LE 400e ANNIVERSAIRE DE QUÉBEC

Québec 2008, info@quebec400.qc.ca

Références (parmi de nombreuses) : http://www.ledevoir.com/2007/06/16/147535.html, http://www.quebechebdo.com/article-107156-Societe-du-400e-
de-Quebec-la-jouissance-de-limpuissance.html
, http://lequebecois.actifforum.com/Ici-on-parle-d-actualite-f1/
La-Reine-d-Angleterre-au-Quebec-suite-et-fin-t3514.htm
, etc. (quelques textes glanés ici ou là parmi une liste impressionnante où le désarroi chicane à la colère citoyenne)

Cette équipe de Québec 2008, qui fait décidément tout ce qui est en son pouvoir, mais vraiment tout, pour éradiquer le sens profondément noble de cette célébration du 400e anniversaire de la première Cité française des Amériques, et ce en réduisant ce moment historique à la plus plate des insignifiances qu’il est possible d’imaginer, cette équipe menée par les Jean Leclerc et les Pierre Boulanger, dis-je, avec en prime des petites poupounes (ou poupons) aux déclarations publiques de teenager, est vraiment parvenue, à la fin, à me dégoûter.

Le mot ne dépasse même pas ma pensée.
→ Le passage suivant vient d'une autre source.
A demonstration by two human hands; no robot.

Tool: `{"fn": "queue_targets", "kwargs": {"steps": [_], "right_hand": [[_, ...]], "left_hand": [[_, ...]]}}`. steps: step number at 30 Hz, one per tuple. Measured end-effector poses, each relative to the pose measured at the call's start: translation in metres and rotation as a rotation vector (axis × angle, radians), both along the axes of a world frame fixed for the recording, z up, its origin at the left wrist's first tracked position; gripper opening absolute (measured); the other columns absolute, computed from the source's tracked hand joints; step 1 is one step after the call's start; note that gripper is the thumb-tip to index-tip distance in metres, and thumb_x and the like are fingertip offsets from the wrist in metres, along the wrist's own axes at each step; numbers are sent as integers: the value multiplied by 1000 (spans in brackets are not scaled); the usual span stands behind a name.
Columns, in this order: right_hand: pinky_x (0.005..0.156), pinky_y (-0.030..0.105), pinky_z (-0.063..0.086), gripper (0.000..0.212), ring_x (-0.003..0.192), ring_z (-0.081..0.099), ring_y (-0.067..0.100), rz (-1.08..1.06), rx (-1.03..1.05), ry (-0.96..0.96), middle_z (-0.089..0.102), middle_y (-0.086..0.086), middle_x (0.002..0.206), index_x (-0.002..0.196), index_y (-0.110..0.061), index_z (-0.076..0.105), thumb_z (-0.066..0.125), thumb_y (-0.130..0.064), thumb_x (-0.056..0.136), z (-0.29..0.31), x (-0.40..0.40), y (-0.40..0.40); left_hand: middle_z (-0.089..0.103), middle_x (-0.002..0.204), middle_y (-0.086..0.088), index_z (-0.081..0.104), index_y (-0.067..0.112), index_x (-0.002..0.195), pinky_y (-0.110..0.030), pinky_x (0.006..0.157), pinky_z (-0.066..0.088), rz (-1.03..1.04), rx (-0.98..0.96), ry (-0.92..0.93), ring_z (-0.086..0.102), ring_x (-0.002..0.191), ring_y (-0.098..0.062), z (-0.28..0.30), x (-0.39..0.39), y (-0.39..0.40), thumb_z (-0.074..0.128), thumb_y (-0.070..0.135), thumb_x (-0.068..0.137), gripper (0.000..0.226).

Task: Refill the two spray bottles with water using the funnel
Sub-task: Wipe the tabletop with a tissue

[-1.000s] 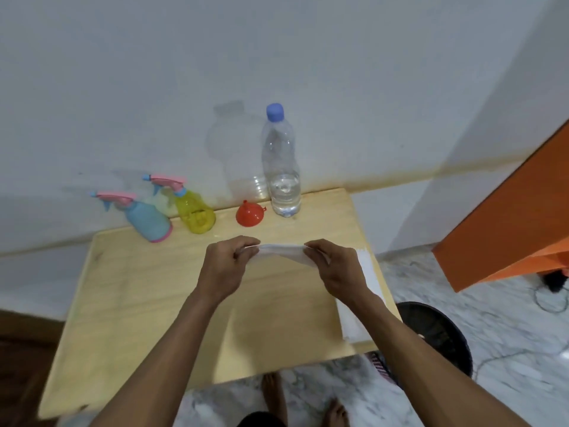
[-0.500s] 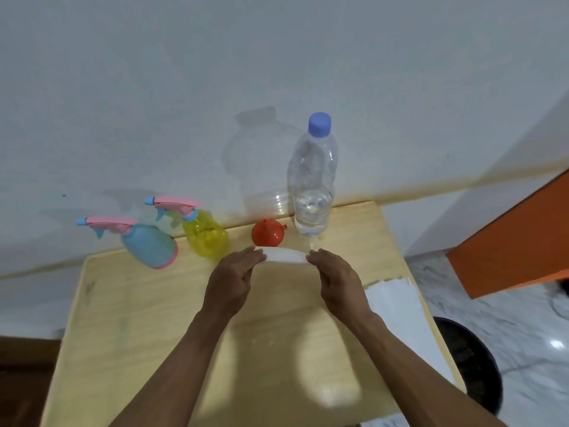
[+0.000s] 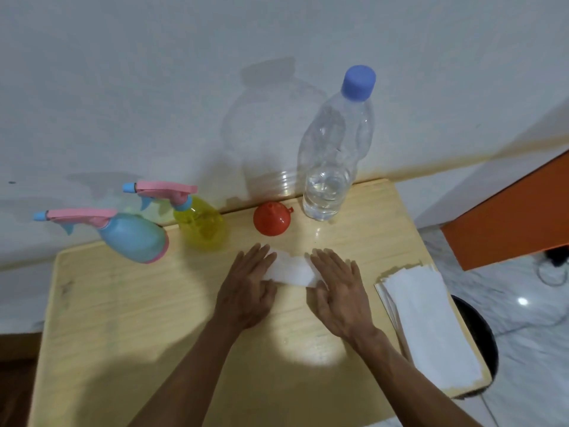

Bien au contraire.

Je n’en peux plus de constater depuis des mois et des mois, et ce jour après jour, la fulgurante incapacité de ces gens à construire un authentique Événement autour de cette occasion historique unique, sans pareille.

Je sens même la violence m’habiter jusque dans mes veines de femme pas plus grosse que trois pommes, quand je ne parviens pas à me convaincre que ce n’est là qu’un rêve, un cauchemar; et que je dois en conséquence – contre toute intelligence, dignité ou honneur – prendre acte du fait que ce fabuleux anniversaire de Québec est organisé par des gens qui ont si peu le sens et la passion du Québec.

Mais faut-il s’en étonner ? Car enfin, avec des gens nommés – directement ou indirectement (le résultat est le même) – par un premier ministre du Québec pour qui l’État et le peuple québécois constituent des « catégories » subsidiaires, voire strictement « administratives » au sein du beau grand pays de Jean Pelletier, Stéphane Dion, Stephen Harper ou Denis Coderre (www.soreltracy.com/liter/2004/avril/24av.html), est-il étonnant, en effet, que le Comité Québec 2008 travaillât ainsi avec autant d’énergie à dissimuler, oublier, occulter, nier et, enfin, saboter toute la résonance proprement québécoise de la naissance en 1608 (bien avant l’arrivée des Britanniques, donc, et bien avant l’existence du Canada, aussi) d’une âme française en sol d’Amérique.

Non ! Je ne décolère pas face à cette monumentale et coûteuse organisation de propagande par abstention au service d’un déni historique qui n’est pas sans rappeler le soviétisme de défunte mémoire, alors qu’il suffisait d’effacer un visage d’un cliché photographique pour affirmer avec conviction que ledit individu – « Nous le jurons solennellement sur la tête d’Ivan le Terrible », aurait-on pu même ajouter sans rire – n’a jamais existé.

Québec 2008 constitue rien moins qu’une extraordinaire entreprise de mépris du Québec tout entier.

À telle enseigne qu’il est à se demander pourquoi M. Jean Charest n’en a pas confié la direction à Beryl Wajsman ou à Pierre S. Pettigrew.